Below are lines of data; restate word for word those running from the line containing "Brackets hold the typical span" to the line containing "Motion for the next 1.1", inclusive, and no others.

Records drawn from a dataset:
%%
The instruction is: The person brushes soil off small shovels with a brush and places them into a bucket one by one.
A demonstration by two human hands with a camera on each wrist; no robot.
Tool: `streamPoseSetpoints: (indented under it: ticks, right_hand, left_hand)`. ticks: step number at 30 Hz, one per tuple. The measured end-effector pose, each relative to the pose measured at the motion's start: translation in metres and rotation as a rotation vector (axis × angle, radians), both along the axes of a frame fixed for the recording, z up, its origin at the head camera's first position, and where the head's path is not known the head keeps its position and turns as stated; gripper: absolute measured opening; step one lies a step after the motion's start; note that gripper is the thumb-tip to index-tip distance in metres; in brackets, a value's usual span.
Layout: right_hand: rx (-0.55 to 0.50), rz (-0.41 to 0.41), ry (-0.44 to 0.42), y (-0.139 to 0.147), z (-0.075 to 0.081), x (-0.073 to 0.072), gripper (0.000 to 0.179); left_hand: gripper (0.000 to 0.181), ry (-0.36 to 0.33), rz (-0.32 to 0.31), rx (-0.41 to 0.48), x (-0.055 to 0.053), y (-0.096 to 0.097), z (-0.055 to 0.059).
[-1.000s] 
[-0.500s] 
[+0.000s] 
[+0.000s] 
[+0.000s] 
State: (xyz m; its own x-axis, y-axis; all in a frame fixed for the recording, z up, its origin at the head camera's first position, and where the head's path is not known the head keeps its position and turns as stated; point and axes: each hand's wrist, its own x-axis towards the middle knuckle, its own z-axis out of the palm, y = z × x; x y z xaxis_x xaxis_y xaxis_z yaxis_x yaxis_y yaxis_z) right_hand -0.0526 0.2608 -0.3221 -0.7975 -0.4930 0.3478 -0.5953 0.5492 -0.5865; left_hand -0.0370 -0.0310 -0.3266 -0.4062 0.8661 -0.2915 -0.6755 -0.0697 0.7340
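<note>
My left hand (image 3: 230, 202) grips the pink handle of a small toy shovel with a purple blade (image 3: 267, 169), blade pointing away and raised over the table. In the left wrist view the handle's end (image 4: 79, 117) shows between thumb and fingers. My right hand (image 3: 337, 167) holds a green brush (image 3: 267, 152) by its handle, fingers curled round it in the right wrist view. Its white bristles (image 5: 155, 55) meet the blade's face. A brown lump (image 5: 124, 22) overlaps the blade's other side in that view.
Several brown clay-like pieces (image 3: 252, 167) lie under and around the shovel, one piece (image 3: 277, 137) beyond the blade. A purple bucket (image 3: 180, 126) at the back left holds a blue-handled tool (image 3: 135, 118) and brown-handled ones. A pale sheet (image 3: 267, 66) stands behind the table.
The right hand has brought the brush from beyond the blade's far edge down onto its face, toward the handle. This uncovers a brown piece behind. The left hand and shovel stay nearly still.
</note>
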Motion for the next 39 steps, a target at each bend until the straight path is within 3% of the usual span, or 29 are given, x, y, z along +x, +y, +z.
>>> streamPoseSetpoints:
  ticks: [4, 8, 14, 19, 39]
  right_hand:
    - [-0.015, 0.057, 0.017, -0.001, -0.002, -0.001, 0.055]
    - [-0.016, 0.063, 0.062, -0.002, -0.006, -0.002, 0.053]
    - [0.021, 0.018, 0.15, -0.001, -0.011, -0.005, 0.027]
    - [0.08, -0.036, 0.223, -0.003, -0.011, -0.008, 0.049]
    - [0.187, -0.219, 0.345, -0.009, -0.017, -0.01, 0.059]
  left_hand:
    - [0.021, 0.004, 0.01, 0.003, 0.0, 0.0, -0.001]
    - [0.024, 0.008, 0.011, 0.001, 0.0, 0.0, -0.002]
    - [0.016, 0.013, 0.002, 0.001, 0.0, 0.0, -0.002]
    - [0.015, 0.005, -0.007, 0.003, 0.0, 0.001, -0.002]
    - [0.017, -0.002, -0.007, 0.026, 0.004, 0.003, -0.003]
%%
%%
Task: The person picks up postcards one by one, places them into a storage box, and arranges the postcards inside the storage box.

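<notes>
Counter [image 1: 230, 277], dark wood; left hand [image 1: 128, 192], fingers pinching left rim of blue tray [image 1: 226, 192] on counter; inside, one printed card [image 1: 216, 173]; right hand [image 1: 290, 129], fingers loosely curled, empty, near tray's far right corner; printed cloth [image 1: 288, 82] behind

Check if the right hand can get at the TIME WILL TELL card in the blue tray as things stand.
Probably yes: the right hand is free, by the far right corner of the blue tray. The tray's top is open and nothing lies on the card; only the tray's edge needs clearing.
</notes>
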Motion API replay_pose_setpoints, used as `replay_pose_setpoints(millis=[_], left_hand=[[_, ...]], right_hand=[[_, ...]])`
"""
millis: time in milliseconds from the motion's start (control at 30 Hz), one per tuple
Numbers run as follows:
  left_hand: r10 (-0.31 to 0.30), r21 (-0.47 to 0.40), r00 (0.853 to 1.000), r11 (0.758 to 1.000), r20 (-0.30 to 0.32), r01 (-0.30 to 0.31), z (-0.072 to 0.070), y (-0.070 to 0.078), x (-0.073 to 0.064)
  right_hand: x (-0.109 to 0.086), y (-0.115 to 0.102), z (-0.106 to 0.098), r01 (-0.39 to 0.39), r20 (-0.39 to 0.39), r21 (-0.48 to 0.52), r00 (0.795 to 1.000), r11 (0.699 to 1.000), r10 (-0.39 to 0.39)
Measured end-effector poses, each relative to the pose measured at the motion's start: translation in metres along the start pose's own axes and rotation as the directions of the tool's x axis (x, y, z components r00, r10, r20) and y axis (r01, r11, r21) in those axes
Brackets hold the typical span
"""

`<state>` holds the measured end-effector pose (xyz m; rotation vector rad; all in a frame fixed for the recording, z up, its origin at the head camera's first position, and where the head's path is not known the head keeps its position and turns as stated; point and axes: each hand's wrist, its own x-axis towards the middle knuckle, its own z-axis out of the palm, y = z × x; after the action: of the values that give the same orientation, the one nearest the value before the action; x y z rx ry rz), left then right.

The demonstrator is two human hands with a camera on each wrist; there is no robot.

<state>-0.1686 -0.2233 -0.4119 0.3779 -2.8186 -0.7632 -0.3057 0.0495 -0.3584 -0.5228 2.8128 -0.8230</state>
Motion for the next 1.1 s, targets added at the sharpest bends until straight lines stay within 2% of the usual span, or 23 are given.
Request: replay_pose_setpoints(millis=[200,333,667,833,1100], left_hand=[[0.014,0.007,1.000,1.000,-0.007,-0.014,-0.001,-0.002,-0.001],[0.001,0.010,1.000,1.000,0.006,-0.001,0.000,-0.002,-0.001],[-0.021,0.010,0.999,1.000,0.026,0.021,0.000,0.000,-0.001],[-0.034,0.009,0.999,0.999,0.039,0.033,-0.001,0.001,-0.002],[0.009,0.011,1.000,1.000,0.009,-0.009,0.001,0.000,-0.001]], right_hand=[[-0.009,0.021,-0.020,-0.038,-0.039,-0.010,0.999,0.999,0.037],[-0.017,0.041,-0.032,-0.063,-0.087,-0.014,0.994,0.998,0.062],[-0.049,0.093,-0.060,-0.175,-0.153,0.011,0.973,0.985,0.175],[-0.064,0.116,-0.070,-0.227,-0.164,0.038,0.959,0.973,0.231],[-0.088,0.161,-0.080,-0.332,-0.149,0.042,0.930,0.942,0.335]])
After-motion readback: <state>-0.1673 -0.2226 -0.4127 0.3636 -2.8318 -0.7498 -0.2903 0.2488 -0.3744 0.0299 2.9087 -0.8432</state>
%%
[Response area]:
Brackets hold the typical span
"""

`<state>` holds the measured end-effector pose (xyz m; rotation vector rad; all in a frame fixed for the recording, z up, its origin at the head camera's first position, and where the head's path is not known the head keeps its position and turns as stated; point and axes: each hand's wrist, its own x-axis towards the middle knuckle, its own z-axis out of the palm, y = z × x; after the action: of the values that give the same orientation, the one nearest the value before the action; x y z rx ry rz), left then right.

The demonstrator is two human hands with a camera on each wrist; there is no robot.

<state>-0.1686 -0.2233 -0.4119 0.3779 -2.8186 -0.7632 -0.3057 0.0495 -0.3584 -0.5228 2.8128 -0.8230</state>
Motion for the next 1.1 s, targets added at the sharpest bends until straight lines stay within 2% of the usual span, or 23 are given.

The output is complete, and nothing more is needed.